### Task to complete:
Among the lines below, keep only those from the one containing "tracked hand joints" through the one containing "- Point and", and reproduce them exactly.

[Stored items from a collection]
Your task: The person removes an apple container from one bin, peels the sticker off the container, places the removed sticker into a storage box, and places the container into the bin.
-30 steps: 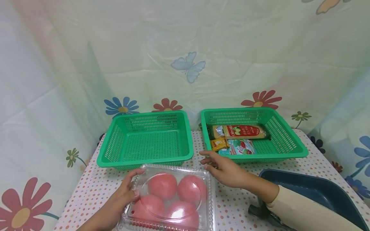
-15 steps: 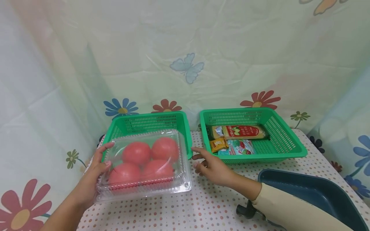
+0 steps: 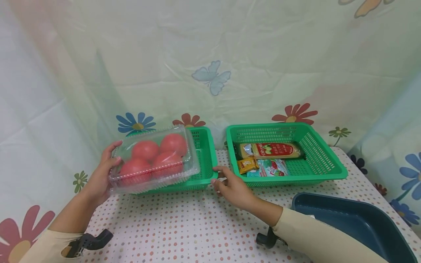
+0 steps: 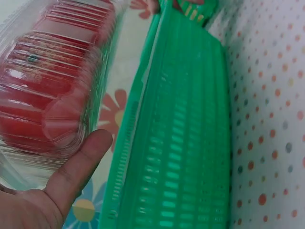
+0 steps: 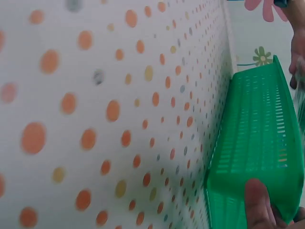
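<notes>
In the head view my left hand [image 3: 98, 179] grips the left end of a clear plastic clamshell box [image 3: 156, 171]. Several red tomatoes [image 3: 144, 150] show through its lid. The box is tilted above the left green basket [image 3: 207, 157] and hides most of its inside. The left wrist view has my thumb [image 4: 78, 167] along the box's lower edge, a little apart from the basket's rim. At that basket's front right corner, my right hand [image 3: 235, 190] pinches the rim; its thumb [image 5: 257, 202] presses the outer wall in the right wrist view.
A second green basket [image 3: 329, 160] on the right holds a red-labelled yellow pack [image 3: 273, 150], a small yellow-orange packet [image 3: 247, 165] and a light-blue fruit-print packet [image 3: 271, 168]. A dark blue tub [image 3: 348, 219] stands at front right. Dotted cloth [image 3: 184, 226] covers the table.
My left hand has lifted the tomato box from the table's front, leftward and away from me, over the left basket. My right hand has moved left to that basket's corner.
</notes>
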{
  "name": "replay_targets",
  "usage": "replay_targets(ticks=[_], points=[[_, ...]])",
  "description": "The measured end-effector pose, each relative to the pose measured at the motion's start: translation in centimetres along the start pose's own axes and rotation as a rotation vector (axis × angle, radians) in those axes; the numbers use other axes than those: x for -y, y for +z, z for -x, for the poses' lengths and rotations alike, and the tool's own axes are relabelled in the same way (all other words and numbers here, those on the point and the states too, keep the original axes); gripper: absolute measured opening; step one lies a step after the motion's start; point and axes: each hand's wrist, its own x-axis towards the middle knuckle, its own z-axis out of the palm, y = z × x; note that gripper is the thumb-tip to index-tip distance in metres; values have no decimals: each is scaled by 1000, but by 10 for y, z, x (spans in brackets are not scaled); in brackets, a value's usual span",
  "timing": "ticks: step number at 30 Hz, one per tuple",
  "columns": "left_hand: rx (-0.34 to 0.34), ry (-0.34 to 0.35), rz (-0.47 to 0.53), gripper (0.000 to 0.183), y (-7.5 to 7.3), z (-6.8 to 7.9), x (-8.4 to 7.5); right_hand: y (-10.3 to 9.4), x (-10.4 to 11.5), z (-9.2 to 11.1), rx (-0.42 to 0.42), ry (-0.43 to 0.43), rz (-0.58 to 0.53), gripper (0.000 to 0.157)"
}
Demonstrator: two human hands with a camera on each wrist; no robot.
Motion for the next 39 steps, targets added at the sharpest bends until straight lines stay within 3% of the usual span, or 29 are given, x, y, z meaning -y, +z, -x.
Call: replay_targets(ticks=[5, 10, 20, 29, 39], points=[[-35, -20, -49, 58, -5, -21, 3, 7, -3, -8, -54, 38, -46, 43], [-13, -20, -66, 59, -10, -37, 6, 9, -4, -9, -62, 56, -81, 46], [4, -87, -73, 60, -12, -63, 18, 16, -8, -10, -73, 52, -133, 52], [-3, -136, -106, 60, -9, -80, 29, 16, -13, -12, -55, 47, -176, 51], [7, -171, -67, 60, -7, -88, 41, 16, -15, -12, -50, 51, -221, 52]])
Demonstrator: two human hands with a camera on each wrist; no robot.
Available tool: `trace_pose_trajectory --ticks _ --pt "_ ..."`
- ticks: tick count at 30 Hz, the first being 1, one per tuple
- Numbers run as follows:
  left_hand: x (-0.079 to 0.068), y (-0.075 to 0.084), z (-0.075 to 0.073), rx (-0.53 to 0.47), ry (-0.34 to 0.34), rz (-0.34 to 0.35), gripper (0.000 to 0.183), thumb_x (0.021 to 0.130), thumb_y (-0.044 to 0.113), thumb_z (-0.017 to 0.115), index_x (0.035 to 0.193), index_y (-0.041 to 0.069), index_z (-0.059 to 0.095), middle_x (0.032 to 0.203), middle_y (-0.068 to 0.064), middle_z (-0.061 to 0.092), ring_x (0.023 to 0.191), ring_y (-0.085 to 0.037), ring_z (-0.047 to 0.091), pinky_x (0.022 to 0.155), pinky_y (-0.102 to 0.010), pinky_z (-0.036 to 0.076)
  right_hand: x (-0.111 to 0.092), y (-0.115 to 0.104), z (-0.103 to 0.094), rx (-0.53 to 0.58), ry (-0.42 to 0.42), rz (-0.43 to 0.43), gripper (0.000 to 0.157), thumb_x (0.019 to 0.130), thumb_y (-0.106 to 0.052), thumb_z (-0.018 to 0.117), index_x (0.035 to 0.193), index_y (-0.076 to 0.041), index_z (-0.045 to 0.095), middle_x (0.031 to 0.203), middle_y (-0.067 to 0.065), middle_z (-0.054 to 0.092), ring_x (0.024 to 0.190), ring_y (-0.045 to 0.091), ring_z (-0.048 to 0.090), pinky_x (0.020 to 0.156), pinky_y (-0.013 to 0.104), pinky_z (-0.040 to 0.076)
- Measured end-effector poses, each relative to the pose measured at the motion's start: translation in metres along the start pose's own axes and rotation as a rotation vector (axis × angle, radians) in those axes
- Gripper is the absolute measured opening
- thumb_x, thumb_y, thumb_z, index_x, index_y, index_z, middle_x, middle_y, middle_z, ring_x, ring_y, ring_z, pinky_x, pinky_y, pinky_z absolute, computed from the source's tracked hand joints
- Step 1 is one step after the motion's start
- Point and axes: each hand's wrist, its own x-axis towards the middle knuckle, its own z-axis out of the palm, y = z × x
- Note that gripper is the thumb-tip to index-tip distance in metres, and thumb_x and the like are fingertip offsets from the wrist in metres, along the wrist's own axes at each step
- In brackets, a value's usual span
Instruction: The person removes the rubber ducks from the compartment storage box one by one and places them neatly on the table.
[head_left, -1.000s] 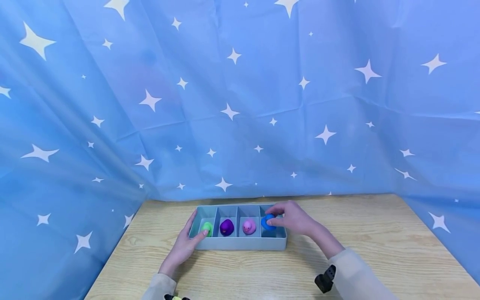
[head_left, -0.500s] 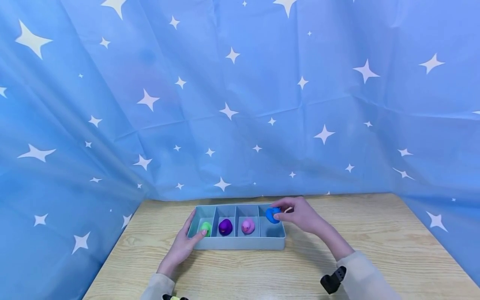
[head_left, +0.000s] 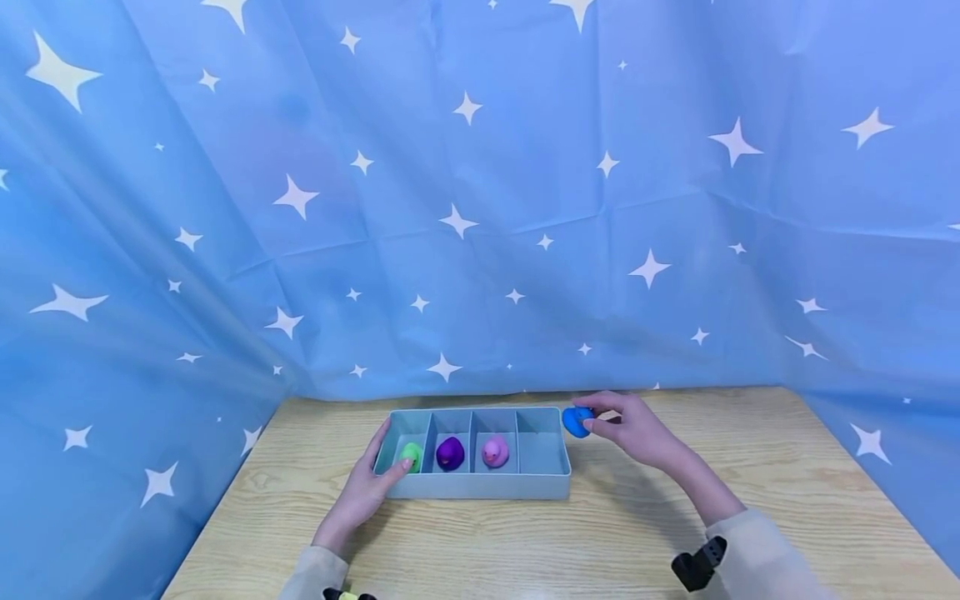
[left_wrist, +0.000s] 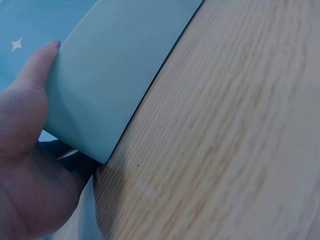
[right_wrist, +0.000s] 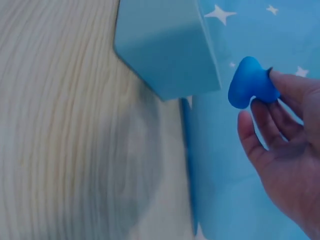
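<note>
A blue rubber duck (head_left: pixel 576 422) is pinched between the thumb and fingers of my right hand (head_left: pixel 637 433), just off the right end of a grey-blue divided box (head_left: pixel 480 487). In the right wrist view the duck (right_wrist: pixel 246 85) is held up beside the box's end. My left hand (head_left: pixel 363 486) grips the box's left end, its thumb over the front rim near a green duck (head_left: pixel 412 454). A purple duck (head_left: pixel 450 453) and a pink duck (head_left: pixel 495 452) sit in the two middle compartments. The rightmost compartment (head_left: pixel 543 450) is bare. In the left wrist view my left hand (left_wrist: pixel 30 145) wraps the box's corner.
The box stands on a light wooden table (head_left: pixel 495 550), toward its back edge. Behind and to the sides hangs a blue cloth (head_left: pixel 480 275) with white stars. Tabletop extends to the right of the box and in front of it.
My right hand has lifted the blue duck out of the rightmost compartment and moved it right, past the box's end. The left hand has stayed on the box.
</note>
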Motion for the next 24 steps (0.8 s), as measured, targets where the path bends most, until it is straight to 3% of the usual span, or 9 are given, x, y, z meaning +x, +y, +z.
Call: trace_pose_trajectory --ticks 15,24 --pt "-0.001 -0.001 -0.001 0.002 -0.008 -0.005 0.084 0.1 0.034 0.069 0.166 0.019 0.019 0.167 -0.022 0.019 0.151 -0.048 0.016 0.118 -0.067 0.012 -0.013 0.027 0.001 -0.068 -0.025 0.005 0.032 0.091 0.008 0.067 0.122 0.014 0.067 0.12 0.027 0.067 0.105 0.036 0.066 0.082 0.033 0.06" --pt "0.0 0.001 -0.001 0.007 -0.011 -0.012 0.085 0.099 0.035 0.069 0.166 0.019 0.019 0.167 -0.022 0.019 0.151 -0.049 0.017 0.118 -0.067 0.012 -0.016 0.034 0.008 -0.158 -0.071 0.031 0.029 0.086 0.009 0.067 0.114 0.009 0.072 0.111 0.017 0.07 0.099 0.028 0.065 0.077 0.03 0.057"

### Result below:
- thumb_x, thumb_y, thumb_z, index_x, index_y, index_z, middle_x, middle_y, middle_z, ring_x, ring_y, ring_z, pinky_x, pinky_y, pinky_z absolute, computed from the source's tracked hand joints
- Step 1 is one step after the motion's start
- Point and axes: each hand's wrist, its own x-axis towards the middle knuckle, its own z-axis out of the palm, y = z × x

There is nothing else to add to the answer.